Extinct genus of dragonfly-like insects

Meganeuropsis, from Ancient Greek μέγας (mégas), meaning "large", νεῦρον (neûron), meaning "nerve", and ὄψις (ópsis), meaning "appearance", is an extinct genus of griffenfly, order Meganisoptera, known from the Early Permian Wellington Formation of North America, and represents the largest known insect of all time. Meganeuropsis existed during the Artinskian age of the Permian period, 290.1–283.5 mya. The genus includes two described species by Frank Morton Carpenter, fossil insect curator at the Museum of Comparative Zoology at Harvard University:

Meganeuropsis permiana described in 1939 from Elmo, Kansas. It was one of the largest known insects that ever lived, with a reconstructed wing length of 330 mm, an estimated wingspan of up to 710 mm, and a body length from head to tail of almost 430 mm. The holotype is held in the Museum of Comparative Zoology.

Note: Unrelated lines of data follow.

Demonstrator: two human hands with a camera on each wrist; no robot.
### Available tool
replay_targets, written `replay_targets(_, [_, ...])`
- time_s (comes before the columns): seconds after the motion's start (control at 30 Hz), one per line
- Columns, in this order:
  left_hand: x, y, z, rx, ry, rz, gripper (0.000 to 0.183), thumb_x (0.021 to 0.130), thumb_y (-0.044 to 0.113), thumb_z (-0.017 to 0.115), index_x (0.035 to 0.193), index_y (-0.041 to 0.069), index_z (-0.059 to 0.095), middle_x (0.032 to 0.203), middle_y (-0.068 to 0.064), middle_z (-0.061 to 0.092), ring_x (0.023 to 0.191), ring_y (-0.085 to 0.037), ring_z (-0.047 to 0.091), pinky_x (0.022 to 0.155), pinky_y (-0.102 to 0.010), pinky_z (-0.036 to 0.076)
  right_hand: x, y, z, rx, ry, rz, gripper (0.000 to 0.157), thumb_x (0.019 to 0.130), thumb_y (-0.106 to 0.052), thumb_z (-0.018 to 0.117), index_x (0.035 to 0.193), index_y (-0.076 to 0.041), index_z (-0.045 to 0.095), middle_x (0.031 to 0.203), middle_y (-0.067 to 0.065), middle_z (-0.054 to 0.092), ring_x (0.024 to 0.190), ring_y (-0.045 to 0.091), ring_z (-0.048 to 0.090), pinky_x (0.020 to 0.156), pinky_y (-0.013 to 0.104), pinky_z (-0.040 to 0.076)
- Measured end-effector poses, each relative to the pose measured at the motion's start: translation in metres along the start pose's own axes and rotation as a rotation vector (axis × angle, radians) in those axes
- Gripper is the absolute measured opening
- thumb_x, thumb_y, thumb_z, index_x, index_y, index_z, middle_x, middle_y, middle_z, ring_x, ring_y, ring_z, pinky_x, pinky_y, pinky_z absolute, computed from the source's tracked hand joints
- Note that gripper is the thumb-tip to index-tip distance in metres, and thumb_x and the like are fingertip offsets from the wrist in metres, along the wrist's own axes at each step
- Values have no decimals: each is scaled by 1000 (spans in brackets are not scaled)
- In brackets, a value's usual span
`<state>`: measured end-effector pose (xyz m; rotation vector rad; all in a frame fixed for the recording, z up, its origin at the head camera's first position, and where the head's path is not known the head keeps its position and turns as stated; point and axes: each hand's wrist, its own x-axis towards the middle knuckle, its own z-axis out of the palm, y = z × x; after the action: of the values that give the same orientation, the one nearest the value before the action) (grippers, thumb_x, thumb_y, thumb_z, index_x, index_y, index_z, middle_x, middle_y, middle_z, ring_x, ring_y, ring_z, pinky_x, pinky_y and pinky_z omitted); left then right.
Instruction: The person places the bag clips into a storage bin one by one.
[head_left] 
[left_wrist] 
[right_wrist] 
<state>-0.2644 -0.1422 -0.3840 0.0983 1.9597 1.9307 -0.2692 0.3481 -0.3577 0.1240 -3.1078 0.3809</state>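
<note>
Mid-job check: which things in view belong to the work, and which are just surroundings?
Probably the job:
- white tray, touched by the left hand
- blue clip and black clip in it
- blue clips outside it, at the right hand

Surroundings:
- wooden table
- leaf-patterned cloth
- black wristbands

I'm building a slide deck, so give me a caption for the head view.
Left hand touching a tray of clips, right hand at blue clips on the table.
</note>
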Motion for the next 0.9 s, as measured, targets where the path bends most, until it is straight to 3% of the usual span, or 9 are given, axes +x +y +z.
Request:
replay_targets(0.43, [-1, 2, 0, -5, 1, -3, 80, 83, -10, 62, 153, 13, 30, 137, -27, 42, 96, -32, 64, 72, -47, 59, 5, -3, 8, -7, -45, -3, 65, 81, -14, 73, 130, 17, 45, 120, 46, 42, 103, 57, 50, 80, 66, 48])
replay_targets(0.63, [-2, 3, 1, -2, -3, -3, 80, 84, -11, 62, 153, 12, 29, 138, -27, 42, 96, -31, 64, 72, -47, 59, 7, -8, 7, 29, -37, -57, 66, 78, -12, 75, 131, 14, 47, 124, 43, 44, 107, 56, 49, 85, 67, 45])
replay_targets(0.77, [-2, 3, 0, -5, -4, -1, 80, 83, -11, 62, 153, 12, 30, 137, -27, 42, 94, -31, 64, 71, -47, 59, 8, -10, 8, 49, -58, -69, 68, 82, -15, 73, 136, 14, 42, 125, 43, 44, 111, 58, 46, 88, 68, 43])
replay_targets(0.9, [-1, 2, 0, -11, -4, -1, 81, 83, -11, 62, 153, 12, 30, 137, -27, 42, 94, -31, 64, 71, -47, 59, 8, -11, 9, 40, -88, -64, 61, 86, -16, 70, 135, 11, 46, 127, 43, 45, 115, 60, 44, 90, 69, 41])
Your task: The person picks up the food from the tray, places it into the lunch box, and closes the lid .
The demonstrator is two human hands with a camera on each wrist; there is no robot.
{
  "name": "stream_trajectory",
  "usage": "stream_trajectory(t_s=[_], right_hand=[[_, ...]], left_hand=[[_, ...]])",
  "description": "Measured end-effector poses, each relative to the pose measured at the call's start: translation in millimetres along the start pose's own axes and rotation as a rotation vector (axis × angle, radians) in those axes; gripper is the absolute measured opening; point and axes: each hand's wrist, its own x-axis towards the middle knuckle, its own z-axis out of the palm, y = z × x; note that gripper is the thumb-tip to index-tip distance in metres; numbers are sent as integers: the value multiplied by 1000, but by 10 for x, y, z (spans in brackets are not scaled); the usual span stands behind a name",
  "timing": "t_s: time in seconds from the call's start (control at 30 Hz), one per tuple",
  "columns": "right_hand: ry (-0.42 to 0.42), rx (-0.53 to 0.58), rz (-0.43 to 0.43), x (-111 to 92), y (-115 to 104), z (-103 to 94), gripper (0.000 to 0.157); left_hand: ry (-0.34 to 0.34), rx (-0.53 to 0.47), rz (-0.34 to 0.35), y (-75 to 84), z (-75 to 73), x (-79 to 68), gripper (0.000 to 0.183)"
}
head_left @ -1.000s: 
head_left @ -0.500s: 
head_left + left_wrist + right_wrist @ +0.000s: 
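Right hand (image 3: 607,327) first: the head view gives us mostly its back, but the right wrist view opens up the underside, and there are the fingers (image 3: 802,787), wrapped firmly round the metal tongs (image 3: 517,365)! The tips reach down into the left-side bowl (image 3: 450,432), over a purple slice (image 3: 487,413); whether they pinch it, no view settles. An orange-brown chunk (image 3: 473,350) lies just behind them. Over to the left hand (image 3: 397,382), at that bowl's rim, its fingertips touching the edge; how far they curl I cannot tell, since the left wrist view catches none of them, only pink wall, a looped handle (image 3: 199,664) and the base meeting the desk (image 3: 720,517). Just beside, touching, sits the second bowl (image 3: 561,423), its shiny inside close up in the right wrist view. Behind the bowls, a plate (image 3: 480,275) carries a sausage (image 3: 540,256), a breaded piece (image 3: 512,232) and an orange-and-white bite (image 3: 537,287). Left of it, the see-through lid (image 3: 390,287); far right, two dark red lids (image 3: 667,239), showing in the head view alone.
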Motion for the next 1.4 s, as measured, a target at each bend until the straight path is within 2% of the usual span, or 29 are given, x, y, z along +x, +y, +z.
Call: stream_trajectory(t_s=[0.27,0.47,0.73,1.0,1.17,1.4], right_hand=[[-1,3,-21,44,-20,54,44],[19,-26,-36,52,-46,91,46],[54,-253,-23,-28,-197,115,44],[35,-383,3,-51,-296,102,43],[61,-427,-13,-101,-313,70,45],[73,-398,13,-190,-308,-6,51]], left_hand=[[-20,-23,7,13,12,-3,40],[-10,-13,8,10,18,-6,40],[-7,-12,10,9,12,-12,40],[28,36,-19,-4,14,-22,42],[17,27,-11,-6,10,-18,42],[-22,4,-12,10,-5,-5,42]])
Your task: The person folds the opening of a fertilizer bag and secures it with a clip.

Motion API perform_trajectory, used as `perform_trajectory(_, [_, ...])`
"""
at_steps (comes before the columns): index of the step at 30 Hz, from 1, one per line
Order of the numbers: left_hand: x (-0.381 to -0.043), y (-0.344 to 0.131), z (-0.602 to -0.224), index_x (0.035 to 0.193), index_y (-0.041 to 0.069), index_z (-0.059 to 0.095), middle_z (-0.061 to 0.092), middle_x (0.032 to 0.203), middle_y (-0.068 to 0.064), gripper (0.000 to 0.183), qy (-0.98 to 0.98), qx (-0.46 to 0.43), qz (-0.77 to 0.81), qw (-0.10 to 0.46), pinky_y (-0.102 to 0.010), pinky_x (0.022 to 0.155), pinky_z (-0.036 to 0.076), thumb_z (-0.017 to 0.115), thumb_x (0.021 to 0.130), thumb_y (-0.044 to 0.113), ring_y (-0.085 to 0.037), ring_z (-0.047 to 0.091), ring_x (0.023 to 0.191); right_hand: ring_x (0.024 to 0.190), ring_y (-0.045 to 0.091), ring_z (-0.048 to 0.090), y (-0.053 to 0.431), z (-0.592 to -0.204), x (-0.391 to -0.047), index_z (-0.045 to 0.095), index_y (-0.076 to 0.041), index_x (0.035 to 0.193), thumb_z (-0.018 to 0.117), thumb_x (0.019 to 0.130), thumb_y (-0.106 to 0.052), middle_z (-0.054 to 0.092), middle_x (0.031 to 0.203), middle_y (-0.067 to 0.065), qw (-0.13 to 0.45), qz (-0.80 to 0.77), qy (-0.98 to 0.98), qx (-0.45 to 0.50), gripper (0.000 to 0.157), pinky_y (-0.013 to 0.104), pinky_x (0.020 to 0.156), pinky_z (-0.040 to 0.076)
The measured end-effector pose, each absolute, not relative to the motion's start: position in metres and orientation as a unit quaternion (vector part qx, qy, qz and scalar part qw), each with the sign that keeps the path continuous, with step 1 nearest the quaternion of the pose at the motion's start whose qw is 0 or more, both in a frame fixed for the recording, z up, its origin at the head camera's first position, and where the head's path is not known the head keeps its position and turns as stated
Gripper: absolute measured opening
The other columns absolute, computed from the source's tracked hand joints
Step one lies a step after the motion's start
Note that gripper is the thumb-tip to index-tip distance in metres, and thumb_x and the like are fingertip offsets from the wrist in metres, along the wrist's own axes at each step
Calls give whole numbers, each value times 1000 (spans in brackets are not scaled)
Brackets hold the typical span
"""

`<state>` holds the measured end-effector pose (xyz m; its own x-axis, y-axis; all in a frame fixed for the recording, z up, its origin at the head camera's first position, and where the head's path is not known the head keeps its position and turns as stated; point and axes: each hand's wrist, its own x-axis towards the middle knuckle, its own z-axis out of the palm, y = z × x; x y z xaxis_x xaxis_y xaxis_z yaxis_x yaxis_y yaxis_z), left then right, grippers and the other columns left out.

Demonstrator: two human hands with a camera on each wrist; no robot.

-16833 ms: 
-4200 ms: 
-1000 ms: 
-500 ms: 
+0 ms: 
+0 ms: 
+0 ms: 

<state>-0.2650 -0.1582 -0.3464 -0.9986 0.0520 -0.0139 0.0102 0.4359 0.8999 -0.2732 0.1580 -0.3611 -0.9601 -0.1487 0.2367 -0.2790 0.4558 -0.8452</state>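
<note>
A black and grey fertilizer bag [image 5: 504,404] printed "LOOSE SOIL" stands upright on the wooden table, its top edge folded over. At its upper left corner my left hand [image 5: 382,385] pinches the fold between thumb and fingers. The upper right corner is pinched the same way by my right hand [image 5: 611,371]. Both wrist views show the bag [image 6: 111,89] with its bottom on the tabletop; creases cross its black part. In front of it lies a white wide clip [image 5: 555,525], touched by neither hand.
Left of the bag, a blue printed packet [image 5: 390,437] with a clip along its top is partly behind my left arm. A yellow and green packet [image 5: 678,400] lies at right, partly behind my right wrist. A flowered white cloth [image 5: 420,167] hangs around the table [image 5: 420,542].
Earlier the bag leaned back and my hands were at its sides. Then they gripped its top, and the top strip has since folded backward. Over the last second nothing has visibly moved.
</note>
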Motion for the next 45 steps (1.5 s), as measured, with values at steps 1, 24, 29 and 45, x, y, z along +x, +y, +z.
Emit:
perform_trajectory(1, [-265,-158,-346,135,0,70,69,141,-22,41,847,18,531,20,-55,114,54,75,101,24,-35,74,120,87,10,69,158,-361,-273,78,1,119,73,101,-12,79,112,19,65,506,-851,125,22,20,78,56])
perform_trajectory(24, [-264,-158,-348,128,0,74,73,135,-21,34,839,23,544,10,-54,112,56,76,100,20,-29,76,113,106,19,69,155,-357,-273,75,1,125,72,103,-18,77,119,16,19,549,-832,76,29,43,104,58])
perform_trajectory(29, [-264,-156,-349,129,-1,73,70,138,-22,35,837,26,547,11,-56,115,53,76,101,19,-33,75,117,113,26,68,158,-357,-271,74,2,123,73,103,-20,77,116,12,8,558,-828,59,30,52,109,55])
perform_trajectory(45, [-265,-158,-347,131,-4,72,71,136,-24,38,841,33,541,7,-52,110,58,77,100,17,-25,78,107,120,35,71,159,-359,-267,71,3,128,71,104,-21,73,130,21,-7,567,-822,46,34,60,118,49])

Meganeuropsis americana, discovered in Noble, Oklahoma in 1940, is most probably a junior synonym of Meganeuropsis permiana. It is represented by a forewing fragment 280 mm long. The complete reconstructed wing had an estimated total length of 305 mm, making it the largest insect wing ever found (with a resulting wing span of 690 mm). The holotype is held in the Museum of Comparative Zoology.